When she met Cheryl McCaul, her second wife, about a decade later, Kosilek had checked in to a residential treatment program after moving to New Bedford and driving a taxi. McCaul believed Kosilek’s gender identity issues would go away if she found the right woman.

“Cheryl knew I was transgender as did my first wife Brenda. Both were bisexual, and met me when I had been living as female, complete with breast development,” Kosilek said in a letter.

During her second marriage, Kosilek earned a bachelor’s degree in counseling psychology while living in Mansfield and worked at Bridgewater State Hospital as one of 57 observers hired to watch patient-prisoners to prevent suicides.

“It was the first such period in my life, where the only conflict was internal: ongoing suppression of my true gender,” she said in a letter.

Kosilek strangled her wife to death after a violent argument on May 20, 1990, that ensued when McCaul allegedly found Kosilek wearing her clothes in their Mansfield home. Kosilek fled to New York, where she was arrested four days later. She was found guilty and sentenced to life in prison.

In 1993, she was able to legally change her name from Robert Kosilek to Michelle Lynne Kosilek, but her repeated requests for medical treatment were denied.
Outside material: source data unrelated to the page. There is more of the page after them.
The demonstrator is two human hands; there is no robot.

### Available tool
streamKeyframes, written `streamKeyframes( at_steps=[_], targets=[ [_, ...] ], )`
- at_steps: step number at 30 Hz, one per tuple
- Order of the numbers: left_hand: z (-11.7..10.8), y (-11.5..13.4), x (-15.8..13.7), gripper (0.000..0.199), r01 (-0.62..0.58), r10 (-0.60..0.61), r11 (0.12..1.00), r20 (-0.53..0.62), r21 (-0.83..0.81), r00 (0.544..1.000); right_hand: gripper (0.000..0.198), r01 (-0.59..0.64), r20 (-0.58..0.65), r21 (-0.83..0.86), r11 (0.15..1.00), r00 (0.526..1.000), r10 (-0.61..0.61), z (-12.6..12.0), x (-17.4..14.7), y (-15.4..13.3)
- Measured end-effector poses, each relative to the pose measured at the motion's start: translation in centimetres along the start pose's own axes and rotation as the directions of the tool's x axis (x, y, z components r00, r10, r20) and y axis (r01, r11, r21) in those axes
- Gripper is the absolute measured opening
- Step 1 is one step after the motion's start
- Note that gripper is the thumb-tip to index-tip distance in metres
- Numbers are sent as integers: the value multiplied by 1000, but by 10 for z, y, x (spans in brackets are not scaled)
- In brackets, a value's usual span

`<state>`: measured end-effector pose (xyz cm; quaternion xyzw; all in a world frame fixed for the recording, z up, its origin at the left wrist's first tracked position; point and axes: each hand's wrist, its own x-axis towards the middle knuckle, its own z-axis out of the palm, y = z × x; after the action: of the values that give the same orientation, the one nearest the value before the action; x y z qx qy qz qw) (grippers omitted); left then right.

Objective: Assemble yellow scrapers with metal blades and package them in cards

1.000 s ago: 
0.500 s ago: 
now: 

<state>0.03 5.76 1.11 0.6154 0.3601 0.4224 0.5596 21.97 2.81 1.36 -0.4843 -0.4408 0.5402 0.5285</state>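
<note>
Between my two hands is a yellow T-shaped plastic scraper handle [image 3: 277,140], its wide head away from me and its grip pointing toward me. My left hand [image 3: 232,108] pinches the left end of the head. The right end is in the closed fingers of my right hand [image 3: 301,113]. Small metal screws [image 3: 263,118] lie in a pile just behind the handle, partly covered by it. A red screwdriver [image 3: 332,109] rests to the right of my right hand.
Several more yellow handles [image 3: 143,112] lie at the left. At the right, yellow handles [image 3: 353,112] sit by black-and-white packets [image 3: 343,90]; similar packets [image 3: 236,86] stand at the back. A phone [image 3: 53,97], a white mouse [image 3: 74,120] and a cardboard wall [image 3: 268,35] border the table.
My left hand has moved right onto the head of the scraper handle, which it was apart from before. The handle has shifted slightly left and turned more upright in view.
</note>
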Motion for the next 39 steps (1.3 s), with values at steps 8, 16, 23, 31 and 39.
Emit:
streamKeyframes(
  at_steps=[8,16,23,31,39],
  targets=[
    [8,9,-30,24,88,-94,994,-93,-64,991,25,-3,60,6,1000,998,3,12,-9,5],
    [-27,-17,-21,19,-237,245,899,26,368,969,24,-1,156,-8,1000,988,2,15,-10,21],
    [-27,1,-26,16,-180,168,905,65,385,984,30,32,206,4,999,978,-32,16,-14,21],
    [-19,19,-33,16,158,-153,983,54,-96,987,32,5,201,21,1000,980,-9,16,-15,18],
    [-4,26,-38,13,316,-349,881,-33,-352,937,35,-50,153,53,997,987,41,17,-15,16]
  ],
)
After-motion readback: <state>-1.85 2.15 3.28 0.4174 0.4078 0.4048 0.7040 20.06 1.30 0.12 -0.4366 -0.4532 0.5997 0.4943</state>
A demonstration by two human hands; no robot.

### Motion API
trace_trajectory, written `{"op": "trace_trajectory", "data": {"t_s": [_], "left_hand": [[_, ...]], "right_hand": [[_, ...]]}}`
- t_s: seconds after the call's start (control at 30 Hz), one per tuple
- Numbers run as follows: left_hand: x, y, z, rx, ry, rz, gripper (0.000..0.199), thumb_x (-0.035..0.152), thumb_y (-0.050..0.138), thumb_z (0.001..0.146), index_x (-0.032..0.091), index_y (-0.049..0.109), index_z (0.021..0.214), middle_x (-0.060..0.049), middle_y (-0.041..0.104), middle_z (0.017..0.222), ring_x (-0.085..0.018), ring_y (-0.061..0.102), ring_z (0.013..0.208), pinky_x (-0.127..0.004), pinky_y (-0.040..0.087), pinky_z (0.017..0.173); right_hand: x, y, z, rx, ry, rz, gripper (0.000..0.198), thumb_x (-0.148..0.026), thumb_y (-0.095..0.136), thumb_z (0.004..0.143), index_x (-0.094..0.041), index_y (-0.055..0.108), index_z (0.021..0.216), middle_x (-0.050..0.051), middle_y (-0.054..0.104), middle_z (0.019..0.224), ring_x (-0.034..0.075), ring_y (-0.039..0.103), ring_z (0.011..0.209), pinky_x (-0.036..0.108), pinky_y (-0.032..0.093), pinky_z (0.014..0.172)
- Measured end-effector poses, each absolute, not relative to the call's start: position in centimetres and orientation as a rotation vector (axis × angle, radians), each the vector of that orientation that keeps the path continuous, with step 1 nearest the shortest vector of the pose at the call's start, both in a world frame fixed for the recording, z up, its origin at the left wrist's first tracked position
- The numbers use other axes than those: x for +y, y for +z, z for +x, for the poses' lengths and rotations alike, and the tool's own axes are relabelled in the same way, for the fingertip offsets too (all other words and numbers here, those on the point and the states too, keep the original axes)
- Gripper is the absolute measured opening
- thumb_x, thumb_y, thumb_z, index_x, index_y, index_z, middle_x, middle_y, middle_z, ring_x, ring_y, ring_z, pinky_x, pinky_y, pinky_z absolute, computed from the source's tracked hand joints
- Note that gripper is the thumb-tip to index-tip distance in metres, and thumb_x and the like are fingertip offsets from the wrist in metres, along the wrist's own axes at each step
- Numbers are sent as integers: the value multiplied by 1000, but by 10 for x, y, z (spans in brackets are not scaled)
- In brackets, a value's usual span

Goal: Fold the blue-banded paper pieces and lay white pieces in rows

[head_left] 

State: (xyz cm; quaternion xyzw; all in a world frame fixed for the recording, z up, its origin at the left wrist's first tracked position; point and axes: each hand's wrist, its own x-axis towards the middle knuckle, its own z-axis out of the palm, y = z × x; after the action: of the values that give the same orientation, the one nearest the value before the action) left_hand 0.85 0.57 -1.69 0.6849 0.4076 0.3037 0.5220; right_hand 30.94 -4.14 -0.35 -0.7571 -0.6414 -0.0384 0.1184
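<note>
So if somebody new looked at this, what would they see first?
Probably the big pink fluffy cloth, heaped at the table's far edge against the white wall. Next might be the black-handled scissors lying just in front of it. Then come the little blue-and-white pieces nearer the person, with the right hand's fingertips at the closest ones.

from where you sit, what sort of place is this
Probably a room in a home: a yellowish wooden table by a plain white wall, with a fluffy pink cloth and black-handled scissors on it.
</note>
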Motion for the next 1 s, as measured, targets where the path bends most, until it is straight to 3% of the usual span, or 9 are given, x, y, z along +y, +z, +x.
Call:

Unable to express herself as female, she attempted suicide twice before deciding to sue the Department of Correction.

Due to her legal efforts, she received her first dose of hormones in 2003. She was also granted the right to sexual reassignment surgery in court in 2012, but the decision was overturned.

“I isolated myself for awhile, mostly due to a profound sense of disappointment and shame that I had let all the other transwomen down,” she said in a letter.

The Massachusetts Supreme Judicial Court declined to hear her appeal. Already in her late-60s, Kosilek started reconciling herself with the idea that her remaining years might be just as painful as the last decade.

“Yet I continue to fight – I have to,” she wrote. “For myself and all who will come after, I cannot surrender.”